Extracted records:
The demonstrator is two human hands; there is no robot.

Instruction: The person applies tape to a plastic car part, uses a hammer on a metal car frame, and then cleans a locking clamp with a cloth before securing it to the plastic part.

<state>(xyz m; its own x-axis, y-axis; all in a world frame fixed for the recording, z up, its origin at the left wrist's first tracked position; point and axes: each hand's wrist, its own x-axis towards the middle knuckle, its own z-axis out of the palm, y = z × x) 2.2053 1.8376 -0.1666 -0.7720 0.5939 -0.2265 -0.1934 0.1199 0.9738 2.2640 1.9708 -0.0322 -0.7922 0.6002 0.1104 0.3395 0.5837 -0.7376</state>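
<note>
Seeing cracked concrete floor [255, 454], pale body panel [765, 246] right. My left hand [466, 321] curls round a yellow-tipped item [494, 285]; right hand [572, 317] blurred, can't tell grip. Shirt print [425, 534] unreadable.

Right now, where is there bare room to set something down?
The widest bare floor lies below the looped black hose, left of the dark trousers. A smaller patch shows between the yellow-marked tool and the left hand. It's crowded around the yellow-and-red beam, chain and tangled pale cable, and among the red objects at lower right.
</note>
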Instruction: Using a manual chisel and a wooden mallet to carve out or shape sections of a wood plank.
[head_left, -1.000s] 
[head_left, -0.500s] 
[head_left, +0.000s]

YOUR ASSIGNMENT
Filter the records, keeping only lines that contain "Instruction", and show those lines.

SOLUTION TO THE EXERCISE
Instruction: The person applies tape to a plastic car part, uses a hammer on a metal car frame, and then cleans a locking clamp with a cloth before securing it to the plastic part.
Instruction: Using a manual chisel and a wooden mallet to carve out or shape sections of a wood plank.

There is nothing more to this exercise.